◆ **Task brief**
Line by line, transcribe the data shown below.

◆ **Supplied data**
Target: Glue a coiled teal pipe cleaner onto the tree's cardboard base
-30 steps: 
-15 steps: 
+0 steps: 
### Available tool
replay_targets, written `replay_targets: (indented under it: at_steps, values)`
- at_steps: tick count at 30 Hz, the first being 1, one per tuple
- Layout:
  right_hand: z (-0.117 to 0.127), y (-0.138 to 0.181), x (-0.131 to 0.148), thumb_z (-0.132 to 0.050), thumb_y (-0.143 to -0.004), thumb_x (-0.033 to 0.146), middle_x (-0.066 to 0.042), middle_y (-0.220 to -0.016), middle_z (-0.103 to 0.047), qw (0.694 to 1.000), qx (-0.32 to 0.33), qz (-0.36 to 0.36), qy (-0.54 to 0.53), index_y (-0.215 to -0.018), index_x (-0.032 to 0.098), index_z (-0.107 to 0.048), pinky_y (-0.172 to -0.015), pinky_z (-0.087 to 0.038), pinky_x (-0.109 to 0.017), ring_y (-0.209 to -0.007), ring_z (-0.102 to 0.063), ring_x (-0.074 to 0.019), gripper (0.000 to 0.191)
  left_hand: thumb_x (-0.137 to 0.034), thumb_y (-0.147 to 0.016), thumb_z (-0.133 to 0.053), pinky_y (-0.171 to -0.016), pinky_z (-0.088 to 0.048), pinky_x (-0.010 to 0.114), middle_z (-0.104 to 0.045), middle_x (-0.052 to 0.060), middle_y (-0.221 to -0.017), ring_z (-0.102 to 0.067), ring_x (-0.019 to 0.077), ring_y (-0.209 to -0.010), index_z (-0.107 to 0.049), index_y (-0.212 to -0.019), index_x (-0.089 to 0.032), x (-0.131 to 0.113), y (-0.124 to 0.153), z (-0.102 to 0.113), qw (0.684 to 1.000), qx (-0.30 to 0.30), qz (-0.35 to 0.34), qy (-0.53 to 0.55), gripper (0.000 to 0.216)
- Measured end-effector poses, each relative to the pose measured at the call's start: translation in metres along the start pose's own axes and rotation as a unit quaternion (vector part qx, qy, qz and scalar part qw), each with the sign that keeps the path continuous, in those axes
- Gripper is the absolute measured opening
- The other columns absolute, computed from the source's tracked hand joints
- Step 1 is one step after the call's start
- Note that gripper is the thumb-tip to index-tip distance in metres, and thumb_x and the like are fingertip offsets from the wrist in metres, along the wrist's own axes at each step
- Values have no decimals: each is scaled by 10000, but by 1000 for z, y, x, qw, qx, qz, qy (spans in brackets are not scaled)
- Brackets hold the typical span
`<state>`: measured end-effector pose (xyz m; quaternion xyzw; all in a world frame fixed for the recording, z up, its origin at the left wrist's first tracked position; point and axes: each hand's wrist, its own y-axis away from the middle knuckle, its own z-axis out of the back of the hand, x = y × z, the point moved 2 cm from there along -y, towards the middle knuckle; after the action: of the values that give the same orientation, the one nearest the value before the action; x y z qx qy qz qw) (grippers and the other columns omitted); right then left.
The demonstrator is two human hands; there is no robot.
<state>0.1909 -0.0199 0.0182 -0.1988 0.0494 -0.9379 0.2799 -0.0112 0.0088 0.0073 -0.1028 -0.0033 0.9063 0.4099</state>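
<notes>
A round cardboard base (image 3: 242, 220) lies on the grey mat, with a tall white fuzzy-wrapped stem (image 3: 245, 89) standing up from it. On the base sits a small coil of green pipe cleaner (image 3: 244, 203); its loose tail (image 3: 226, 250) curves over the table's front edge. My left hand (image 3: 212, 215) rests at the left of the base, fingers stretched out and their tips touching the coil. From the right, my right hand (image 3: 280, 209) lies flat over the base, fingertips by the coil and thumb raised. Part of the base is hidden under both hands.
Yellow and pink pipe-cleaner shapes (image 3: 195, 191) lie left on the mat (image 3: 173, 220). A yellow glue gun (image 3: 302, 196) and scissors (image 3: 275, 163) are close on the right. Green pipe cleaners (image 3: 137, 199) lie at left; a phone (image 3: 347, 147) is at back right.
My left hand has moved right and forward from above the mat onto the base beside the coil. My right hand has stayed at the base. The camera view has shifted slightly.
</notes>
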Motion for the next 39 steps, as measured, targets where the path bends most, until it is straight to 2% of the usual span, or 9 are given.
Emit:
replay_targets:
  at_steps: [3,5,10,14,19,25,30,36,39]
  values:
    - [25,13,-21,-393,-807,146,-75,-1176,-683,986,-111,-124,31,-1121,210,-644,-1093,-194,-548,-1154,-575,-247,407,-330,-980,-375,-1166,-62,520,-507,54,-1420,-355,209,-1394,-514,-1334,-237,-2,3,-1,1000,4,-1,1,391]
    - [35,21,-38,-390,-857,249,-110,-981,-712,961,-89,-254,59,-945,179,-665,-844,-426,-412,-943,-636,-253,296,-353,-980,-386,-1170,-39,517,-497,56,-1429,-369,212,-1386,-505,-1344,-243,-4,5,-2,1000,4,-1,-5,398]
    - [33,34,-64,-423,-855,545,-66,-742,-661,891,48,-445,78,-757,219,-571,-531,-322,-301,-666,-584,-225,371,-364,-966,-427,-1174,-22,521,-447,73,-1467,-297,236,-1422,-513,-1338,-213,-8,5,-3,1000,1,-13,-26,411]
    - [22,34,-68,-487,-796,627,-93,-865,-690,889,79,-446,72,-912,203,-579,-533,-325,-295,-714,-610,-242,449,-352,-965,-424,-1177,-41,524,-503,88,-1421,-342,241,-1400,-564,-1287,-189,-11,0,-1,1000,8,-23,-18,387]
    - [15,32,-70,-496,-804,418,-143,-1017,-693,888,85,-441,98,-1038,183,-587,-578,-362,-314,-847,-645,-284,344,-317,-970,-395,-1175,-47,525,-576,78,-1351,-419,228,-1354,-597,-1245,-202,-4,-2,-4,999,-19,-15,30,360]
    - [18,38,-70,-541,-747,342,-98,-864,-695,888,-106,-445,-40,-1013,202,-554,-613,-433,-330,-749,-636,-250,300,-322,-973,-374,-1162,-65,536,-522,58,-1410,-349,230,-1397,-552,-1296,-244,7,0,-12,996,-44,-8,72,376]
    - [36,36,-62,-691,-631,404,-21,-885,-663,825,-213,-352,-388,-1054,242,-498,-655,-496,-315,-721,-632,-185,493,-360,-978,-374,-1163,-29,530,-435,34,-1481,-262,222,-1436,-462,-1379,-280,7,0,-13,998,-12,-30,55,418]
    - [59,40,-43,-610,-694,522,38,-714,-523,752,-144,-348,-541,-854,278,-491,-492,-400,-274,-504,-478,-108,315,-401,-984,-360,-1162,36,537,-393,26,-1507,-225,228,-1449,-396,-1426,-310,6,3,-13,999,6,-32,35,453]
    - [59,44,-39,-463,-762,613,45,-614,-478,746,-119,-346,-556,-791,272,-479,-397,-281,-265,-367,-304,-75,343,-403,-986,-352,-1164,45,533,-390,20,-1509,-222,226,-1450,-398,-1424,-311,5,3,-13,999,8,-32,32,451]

◆ **Completed task**
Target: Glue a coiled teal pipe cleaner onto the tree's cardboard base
-30 steps: 
-15 steps: 
+0 steps: 
### Available tool
replay_targets, written `replay_targets: (indented under it: at_steps, values)`
- at_steps: tick count at 30 Hz, the first being 1, one per tuple
- Layout:
  right_hand: z (-0.117 to 0.127), y (-0.138 to 0.181), x (-0.131 to 0.148), thumb_z (-0.132 to 0.050), thumb_y (-0.143 to -0.004), thumb_x (-0.033 to 0.146), middle_x (-0.066 to 0.042), middle_y (-0.220 to -0.016), middle_z (-0.103 to 0.047), qw (0.694 to 1.000), qx (-0.32 to 0.33), qz (-0.36 to 0.36), qy (-0.54 to 0.53), index_y (-0.215 to -0.018), index_x (-0.032 to 0.098), index_z (-0.107 to 0.048), pinky_y (-0.172 to -0.015), pinky_z (-0.087 to 0.038), pinky_x (-0.109 to 0.017), ring_y (-0.209 to -0.007), ring_z (-0.102 to 0.063), ring_x (-0.074 to 0.019), gripper (0.000 to 0.191)
  left_hand: thumb_x (-0.137 to 0.034), thumb_y (-0.147 to 0.016), thumb_z (-0.133 to 0.053), pinky_y (-0.171 to -0.016), pinky_z (-0.088 to 0.048), pinky_x (-0.010 to 0.114), middle_z (-0.104 to 0.045), middle_x (-0.052 to 0.060), middle_y (-0.221 to -0.017), ring_z (-0.102 to 0.067), ring_x (-0.019 to 0.077), ring_y (-0.209 to -0.010), index_z (-0.107 to 0.049), index_y (-0.212 to -0.019), index_x (-0.089 to 0.032), x (-0.131 to 0.113), y (-0.124 to 0.153), z (-0.102 to 0.113), qw (0.684 to 1.000), qx (-0.30 to 0.30), qz (-0.35 to 0.34), qy (-0.53 to 0.55), gripper (0.000 to 0.216)
- Measured end-effector poses, each relative to the pose measured at the call's start: translation in metres along the start pose's own axes and rotation as a unit quaternion (vector part qx, qy, qz and scalar part qw), each with the sign that keeps the path continuous, in those axes
- Gripper is the absolute measured opening
- The other columns absolute, computed from the source's tracked hand joints
- Step 1 is one step after the call's start
- Note that gripper is the thumb-tip to index-tip distance in metres, and thumb_x and the like are fingertip offsets from the wrist in metres, along the wrist's own axes at each step
- Values have no decimals: each is scaled by 10000, but by 1000 for z, y, x, qw, qx, qz, qy (spans in brackets are not scaled)
- Brackets hold the typical span
`<state>`: measured end-effector pose (xyz m; quaternion xyzw; all in a world frame fixed for the recording, z up, its origin at the left wrist's first tracked position; point and axes: each hand's wrist, its own y-axis away from the middle knuckle, its own z-axis out of the back of the hand, x = y × z, the point moved 2 cm from there along -y, towards the middle knuckle; after the action: of the values that give the same orientation, the one nearest the value before the action; x y z qx qy qz qw) (grippers and the other columns omitted); right then left.
The demonstrator is two human hands; there is no robot.
<state>0.1909 -0.0199 0.0182 -0.1988 0.0494 -0.9379 0.2799 -0.0112 0.0088 0.0073 -0.1028 -0.0033 0.9063 0.4099</state>
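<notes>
A round cardboard base (image 3: 242, 220) lies on the grey mat, with a tall white fuzzy-wrapped stem (image 3: 245, 89) standing up from it. On the base sits a small coil of green pipe cleaner (image 3: 244, 203); its loose tail (image 3: 226, 250) curves over the table's front edge. My left hand (image 3: 212, 215) rests at the left of the base, fingers stretched out and their tips touching the coil. From the right, my right hand (image 3: 280, 209) lies flat over the base, fingertips by the coil and thumb raised. Part of the base is hidden under both hands.
Yellow and pink pipe-cleaner shapes (image 3: 195, 191) lie left on the mat (image 3: 173, 220). A yellow glue gun (image 3: 302, 196) and scissors (image 3: 275, 163) are close on the right. Green pipe cleaners (image 3: 137, 199) lie at left; a phone (image 3: 347, 147) is at back right.
My left hand has moved right and forward from above the mat onto the base beside the coil. My right hand has stayed at the base. The camera view has shifted slightly.
</notes>
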Motion for the next 39 steps, as measured, targets where the path bends most, until it is straight to 2% of the usual span, or 9 are given.
Emit:
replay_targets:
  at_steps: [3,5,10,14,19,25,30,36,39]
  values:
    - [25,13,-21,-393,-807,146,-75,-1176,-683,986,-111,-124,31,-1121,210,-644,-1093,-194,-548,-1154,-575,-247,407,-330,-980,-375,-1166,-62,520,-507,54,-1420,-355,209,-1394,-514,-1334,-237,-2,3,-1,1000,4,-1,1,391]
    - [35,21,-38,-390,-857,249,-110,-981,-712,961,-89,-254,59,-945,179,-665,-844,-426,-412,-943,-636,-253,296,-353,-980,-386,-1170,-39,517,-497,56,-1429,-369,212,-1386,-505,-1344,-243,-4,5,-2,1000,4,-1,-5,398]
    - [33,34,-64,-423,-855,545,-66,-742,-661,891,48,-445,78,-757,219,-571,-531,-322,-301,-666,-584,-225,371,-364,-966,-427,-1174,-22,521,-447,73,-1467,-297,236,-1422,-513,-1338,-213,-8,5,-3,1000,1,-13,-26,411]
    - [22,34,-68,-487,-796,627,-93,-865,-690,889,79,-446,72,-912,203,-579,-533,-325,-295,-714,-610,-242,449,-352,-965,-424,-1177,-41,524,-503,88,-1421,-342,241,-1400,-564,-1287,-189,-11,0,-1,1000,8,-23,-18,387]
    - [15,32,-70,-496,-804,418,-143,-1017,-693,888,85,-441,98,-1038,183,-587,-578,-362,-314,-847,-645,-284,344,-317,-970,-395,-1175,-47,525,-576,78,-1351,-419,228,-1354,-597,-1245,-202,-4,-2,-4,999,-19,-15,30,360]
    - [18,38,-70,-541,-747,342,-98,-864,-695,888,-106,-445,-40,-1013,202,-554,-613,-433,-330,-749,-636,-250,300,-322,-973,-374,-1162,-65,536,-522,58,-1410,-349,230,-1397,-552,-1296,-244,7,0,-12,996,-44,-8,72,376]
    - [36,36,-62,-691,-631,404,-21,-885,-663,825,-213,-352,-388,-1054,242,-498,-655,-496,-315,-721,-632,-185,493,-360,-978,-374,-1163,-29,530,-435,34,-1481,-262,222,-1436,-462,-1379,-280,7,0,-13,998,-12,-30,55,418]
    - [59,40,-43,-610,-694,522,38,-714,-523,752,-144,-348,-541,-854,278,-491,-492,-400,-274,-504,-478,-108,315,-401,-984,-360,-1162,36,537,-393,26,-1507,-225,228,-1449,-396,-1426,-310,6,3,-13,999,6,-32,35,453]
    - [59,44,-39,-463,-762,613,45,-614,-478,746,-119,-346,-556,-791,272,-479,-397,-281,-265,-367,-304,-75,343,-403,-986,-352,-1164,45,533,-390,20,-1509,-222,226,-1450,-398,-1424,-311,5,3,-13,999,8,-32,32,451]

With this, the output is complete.